I’m a motor moron

My therapist had me try a new exercise. I was supposed to lean my shoulder against the wall, then move my right foot forward a bit. I sat and thought about it, shifted the left foot, then moved my right foot.

“Oh, you’re a motor moron,” she said with a laugh. “That’s what we call people who have trouble distinguishing their right from their left.”

Ah. Well, then, yes. I’m a motor moron. When I was in the Navy and they wanted us to do something involving left or right, I had to think about which hand I salute with (your right), then go from there. But now, I’ve been out of the Navy so long, that my muscle memory of saluting is gone, so I’m back to struggling with right from left.
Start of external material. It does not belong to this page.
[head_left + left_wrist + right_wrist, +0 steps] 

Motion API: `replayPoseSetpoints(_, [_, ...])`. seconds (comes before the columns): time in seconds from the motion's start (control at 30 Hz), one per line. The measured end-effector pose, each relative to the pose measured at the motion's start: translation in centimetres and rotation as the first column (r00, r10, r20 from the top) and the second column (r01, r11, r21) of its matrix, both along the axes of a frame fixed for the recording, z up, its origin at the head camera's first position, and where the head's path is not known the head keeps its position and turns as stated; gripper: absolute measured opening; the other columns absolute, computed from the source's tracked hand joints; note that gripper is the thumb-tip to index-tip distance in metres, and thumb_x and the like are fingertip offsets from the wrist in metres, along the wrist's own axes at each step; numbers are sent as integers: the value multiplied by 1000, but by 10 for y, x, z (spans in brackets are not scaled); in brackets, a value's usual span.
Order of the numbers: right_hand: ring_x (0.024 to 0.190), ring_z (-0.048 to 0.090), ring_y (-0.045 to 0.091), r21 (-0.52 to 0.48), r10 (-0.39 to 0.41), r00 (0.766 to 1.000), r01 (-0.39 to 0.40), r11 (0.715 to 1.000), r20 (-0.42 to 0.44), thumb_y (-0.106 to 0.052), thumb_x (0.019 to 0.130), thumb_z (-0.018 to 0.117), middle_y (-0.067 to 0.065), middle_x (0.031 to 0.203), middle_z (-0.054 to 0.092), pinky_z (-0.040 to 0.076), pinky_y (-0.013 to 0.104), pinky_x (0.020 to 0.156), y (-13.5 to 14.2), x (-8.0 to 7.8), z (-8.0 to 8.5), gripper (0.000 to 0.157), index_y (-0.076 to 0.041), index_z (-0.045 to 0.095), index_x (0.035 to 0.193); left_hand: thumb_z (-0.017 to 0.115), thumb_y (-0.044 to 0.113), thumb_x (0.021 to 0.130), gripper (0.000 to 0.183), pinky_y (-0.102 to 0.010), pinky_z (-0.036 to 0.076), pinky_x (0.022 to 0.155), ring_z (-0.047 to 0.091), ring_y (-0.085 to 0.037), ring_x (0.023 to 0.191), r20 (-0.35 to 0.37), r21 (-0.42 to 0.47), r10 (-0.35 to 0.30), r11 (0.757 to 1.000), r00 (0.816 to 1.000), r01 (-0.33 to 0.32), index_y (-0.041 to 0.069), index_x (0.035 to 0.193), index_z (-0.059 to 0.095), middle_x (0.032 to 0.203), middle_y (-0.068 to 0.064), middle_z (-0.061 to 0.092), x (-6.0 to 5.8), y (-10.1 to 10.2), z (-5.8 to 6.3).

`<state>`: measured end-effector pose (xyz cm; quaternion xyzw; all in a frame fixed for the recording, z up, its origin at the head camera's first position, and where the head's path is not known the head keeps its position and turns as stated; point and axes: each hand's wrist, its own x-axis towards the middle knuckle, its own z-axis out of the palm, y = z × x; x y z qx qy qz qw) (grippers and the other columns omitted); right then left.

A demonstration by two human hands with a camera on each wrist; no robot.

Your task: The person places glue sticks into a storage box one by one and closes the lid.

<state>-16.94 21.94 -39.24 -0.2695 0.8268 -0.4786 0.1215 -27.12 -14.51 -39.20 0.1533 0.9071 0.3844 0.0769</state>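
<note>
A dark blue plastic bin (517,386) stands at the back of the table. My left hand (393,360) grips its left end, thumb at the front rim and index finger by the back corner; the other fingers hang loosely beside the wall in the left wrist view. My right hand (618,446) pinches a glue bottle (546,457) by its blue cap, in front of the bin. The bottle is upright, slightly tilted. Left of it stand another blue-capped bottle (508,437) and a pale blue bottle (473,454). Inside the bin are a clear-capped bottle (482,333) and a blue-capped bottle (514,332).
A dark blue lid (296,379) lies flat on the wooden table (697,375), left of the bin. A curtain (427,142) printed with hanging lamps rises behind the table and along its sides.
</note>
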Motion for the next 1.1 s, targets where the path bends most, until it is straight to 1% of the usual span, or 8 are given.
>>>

My wife and I used to have a VHS copy of Richard Simmons’ “Dancing to the Oldies.” We’d do the tape together in our small apartment living room. My wife would watch the dancers and could immediately translate their movements. If they moved to their left, she moved to her left. When they moved to their right, she moved to her right. In other words, she was a mirror opposite of them.

Then there was me. I’d see what they did, which was moving to my right, and I’d follow along, moving to my right. Except, in real time, they were moving to their left. So they’d move to their left. I’d move to my right and my wife would move to her left and bam! We’d run into each other.

“You’re going the wrong way,” she’d say.

“No. They go that way and I’m going that way.”

Needless to say, “Dancing to the Oldies” ended up in the trash because we became frustrated running into each other.

It’s also another reason why I gave up learning Tai-Chi from a video. Sure, I could learn all the moves, but they were backwards. My “Ward Off Left” was “Ward Off Right.” My “Left Brush Knee Twist Step” was “Right Brush Knee Twist Step.” So on and so forth.

Directions? Take two rights and a left, third house on the right. Guess where I’ll end up? So please, give me compass directions. Today I was driving and my wife was showing me a place in the park she goes to relax before heading on to work. I said, “Should I make a left?” but pointed right. She said, “No. Make a right.” “Right. That’s what I said.” “Yeah, right.”

And politics? Because I can’t tell left from right I’ve never been able to figure out what a red or a blue state is.

And of course, if you tell me to come right over, I’ll never make it.